ACTIVITY → The data should be restated word for word, in full.

[Recorded data]
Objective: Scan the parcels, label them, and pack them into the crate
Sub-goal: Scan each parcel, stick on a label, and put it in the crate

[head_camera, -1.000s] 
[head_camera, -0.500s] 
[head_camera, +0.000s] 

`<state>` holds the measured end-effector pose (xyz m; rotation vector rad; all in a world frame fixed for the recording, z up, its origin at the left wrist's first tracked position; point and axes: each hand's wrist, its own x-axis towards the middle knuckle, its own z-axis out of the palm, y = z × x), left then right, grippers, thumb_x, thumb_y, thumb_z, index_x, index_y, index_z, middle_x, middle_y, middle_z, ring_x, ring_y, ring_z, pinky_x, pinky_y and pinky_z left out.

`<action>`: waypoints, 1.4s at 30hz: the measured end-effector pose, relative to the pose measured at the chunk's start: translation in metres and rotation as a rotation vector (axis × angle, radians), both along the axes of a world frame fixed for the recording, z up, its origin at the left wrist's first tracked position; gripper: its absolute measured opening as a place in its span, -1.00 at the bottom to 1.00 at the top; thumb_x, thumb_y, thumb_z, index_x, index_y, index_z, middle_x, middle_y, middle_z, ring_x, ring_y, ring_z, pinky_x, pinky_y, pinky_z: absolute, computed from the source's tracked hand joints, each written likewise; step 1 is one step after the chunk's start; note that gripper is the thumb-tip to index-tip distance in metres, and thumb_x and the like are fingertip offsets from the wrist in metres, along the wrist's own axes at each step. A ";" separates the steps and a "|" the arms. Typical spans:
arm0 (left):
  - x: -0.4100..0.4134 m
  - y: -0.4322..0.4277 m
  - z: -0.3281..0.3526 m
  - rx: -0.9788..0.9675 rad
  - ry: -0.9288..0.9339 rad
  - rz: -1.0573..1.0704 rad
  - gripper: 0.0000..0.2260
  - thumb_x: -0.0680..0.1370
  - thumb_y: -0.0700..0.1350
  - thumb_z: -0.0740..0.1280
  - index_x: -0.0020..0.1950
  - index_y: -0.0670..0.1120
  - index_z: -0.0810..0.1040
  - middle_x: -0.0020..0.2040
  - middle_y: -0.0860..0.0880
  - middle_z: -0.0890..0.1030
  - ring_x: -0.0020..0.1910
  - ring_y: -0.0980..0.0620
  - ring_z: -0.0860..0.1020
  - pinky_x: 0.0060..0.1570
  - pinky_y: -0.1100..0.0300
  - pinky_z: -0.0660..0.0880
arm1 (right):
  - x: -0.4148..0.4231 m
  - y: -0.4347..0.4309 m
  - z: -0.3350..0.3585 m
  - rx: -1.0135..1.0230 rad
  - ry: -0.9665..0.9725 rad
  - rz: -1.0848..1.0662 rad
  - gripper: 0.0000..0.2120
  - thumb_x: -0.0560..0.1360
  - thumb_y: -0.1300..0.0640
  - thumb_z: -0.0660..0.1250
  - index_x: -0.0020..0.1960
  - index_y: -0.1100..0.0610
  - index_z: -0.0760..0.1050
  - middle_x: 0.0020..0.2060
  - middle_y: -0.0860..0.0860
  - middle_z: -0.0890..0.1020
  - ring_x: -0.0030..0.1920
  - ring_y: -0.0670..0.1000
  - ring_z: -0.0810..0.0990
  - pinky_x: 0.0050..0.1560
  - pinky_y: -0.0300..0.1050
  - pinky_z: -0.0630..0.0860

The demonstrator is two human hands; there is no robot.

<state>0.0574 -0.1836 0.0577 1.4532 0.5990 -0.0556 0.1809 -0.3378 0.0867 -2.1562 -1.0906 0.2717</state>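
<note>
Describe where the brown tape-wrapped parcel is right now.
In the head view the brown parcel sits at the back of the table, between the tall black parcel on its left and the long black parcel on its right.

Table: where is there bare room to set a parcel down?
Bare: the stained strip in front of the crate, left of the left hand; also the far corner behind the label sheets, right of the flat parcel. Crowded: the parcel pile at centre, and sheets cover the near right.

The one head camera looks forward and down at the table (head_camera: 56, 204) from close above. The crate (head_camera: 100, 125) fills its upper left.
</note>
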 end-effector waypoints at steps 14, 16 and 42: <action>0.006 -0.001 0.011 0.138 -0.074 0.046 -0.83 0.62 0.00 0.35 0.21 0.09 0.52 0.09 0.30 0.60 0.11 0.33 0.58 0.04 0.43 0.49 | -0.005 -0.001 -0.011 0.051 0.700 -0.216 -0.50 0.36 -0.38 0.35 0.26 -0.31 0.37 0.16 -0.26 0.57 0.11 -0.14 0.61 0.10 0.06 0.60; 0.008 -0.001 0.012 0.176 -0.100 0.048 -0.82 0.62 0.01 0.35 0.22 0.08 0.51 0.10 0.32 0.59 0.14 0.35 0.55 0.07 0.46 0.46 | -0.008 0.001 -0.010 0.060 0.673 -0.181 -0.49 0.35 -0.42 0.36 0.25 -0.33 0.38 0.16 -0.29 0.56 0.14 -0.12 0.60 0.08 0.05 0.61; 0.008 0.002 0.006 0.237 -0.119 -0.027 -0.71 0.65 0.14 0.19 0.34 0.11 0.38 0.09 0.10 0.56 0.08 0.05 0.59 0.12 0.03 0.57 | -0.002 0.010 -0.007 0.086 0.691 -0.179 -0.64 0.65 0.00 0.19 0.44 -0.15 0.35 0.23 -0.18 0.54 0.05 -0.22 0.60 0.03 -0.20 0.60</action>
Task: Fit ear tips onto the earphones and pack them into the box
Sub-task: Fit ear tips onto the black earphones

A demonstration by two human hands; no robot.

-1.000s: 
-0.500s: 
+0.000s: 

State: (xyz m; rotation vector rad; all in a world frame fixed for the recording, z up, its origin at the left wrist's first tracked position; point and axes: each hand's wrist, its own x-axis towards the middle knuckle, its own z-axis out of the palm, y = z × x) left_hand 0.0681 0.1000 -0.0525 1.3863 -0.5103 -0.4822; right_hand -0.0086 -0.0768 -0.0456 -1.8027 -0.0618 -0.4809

RESULT OF THE EXERCISE →
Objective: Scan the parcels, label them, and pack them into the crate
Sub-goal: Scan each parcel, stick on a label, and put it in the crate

[head_camera, -1.000s] 
[head_camera, -0.500s] 
[head_camera, +0.000s] 

`<state>` holds the measured end-effector pose (xyz m; rotation vector rad; all in a world frame fixed for the recording, z up, its origin at the left wrist's first tracked position; point and axes: each hand's wrist, its own x-axis towards the middle knuckle, its own z-axis out of the palm, y = z × x), left then right, grippers, thumb_x, thumb_y, thumb_z, index_x, index_y, index_z, middle_x, middle_y, middle_z, ring_x, ring_y, ring_z, pinky_x, pinky_y and pinky_z left out.

`<action>`: waypoints, 1.4s at 30hz: the measured end-effector pose, relative to the pose measured at the chunk's start: translation in metres and rotation as a rotation vector (axis × angle, radians), both along the axes of a world frame fixed for the recording, z up, its origin at the left wrist's first tracked position; gripper: its absolute measured opening as a place in its span, -1.00 at the bottom to 1.00 at the top; thumb_x, thumb_y, thumb_z, index_x, index_y, index_z, middle_x, middle_y, middle_z, ring_x, ring_y, ring_z, pinky_x, pinky_y, pinky_z: absolute, computed from the source's tracked hand joints, each written likewise; step 1 is one step after the chunk's start; note that gripper is the thumb-tip to index-tip distance in metres, and thumb_x and the like are fingertip offsets from the wrist in metres, along the wrist's own axes at each step. A ";" separates the steps and a "|" the arms. Typical spans:
arm0 (left):
  - x: -0.4100..0.4134 m
  - y: -0.4322..0.4277 m
  - z: -0.3281..0.3526 m
  - rx: -0.9788..0.9675 rad
  - ry: -0.9288..0.9339 rad
  - rz: -1.0573..1.0704 rad
  - gripper: 0.0000..0.2260
  - thumb_x: -0.0680..0.1370
  - thumb_y: -0.0700..0.1350
  - thumb_z: -0.0740..0.1280
  - index_x: -0.0020..0.1950
  - index_y: -0.0670..0.1120
  - index_z: -0.0810..0.1040
  - middle_x: -0.0020..0.2040
  - middle_y: -0.0860..0.0880
  - middle_z: -0.0890..0.1030
  - ring_x: -0.0020..0.1910
  - ring_y: -0.0980..0.0620
  - ring_z: -0.0860..0.1020
  - pinky_x: 0.0060..0.1570
  - pinky_y: -0.1100..0.0300
  - pinky_z: -0.0660..0.0880
arm1 (right):
  - x: -0.4148..0.4231 m
  - y: -0.4347..0.4309 m
  - z: -0.3350..0.3585 m
  - rx: -1.0135..1.0230 rad
  - ry: -0.9665..0.9725 rad
  - rz: -1.0848..1.0662 rad
  - gripper: 0.0000..0.2120
  - thumb_x: -0.0560..0.1360
  - thumb_y: -0.1300..0.0640
  - thumb_z: -0.0660..0.1250
  - index_x: -0.0020..0.1960
  - index_y: -0.1100..0.0610
  - index_z: -0.0760..0.1050
  - middle_x: 0.0020..0.2060
  - middle_y: -0.0860..0.0860
  - middle_z: -0.0890..0.1020
  - ring_x: -0.0030..0.1920
  - ring_y: -0.0670..0.1000
  - ring_z: -0.0810..0.0990
  - pinky_x: 0.0050..0.1560
  - pinky_y: -0.0300..0.1050
  - pinky_z: -0.0630..0.0860

The demonstrator is two human hands; there is no robot.

<state>0.0574 -0.1836 0.0577 1.4532 0.5990 -0.0556 0.1809 -0.3378 0.0867 -2.1562 -1.0906 0.2717</state>
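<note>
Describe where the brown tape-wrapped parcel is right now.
In the head view the brown parcel sits at the back of the table, between the tall black parcel on its left and the long black parcel on its right.

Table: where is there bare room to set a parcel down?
Bare: the stained strip in front of the crate, left of the left hand; also the far corner behind the label sheets, right of the flat parcel. Crowded: the parcel pile at centre, and sheets cover the near right.

The one head camera looks forward and down at the table (head_camera: 56, 204) from close above. The crate (head_camera: 100, 125) fills its upper left.
</note>
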 end-effector waypoints at steps 14, 16 and 42: <action>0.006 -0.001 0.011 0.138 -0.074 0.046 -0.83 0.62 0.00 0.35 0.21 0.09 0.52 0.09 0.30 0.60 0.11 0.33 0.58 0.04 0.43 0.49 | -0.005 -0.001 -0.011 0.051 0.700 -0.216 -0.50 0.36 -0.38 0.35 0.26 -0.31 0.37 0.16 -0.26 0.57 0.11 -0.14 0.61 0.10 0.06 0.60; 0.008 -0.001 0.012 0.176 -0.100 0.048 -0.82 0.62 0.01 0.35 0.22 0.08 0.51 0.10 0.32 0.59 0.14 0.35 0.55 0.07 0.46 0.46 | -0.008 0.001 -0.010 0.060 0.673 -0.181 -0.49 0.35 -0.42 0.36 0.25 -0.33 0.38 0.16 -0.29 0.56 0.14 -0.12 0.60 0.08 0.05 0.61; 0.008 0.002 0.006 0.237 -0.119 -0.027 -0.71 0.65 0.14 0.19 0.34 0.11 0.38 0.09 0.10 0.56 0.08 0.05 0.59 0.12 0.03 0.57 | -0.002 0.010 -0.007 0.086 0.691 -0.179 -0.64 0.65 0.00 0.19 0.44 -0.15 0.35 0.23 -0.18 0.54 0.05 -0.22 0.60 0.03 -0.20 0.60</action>
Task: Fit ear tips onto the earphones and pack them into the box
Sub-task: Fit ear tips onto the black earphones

A demonstration by two human hands; no robot.

-1.000s: 
-0.500s: 
+0.000s: 

State: (xyz m; rotation vector rad; all in a world frame fixed for the recording, z up, its origin at the left wrist's first tracked position; point and axes: each hand's wrist, its own x-axis towards the middle knuckle, its own z-axis out of the palm, y = z × x) left_hand 0.0681 0.1000 -0.0525 1.3863 -0.5103 -0.4822; right_hand -0.0086 -0.0768 -0.0456 -1.8027 -0.0618 -0.4809

No more output will be produced.